■ WHAT YOU NEED TO DO ■
Once every line below with "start" has been counted, state the total and nothing else.

■ GIVEN MATERIAL ■
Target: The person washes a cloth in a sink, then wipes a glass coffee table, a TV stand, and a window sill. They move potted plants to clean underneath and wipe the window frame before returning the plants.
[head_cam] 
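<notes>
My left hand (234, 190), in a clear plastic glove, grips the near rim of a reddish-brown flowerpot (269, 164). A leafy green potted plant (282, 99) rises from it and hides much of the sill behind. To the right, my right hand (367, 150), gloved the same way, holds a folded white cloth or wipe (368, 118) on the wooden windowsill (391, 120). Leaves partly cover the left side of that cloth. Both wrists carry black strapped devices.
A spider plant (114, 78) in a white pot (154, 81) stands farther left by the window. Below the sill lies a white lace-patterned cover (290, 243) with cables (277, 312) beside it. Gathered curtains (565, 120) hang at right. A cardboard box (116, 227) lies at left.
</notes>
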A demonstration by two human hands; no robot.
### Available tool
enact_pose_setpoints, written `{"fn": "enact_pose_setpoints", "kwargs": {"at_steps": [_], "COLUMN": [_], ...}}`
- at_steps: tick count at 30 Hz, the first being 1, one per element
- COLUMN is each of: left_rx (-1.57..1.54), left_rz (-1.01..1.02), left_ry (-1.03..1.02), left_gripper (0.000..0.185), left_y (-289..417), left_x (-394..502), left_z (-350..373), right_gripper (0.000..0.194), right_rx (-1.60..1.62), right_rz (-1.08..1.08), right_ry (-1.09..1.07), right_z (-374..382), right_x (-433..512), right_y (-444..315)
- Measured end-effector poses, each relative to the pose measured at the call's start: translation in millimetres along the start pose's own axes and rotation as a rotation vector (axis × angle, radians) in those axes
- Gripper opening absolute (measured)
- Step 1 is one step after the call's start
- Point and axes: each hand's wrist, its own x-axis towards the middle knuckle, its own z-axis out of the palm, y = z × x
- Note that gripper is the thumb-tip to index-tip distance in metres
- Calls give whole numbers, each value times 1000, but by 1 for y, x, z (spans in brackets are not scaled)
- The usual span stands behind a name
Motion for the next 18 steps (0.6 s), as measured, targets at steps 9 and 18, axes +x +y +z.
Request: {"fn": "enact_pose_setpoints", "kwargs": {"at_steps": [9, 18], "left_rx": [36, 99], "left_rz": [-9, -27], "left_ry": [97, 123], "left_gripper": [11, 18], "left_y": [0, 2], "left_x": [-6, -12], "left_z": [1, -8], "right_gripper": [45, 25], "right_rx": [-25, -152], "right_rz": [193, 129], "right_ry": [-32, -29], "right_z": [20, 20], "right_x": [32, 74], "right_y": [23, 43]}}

■ TASK RESPONSE ■
2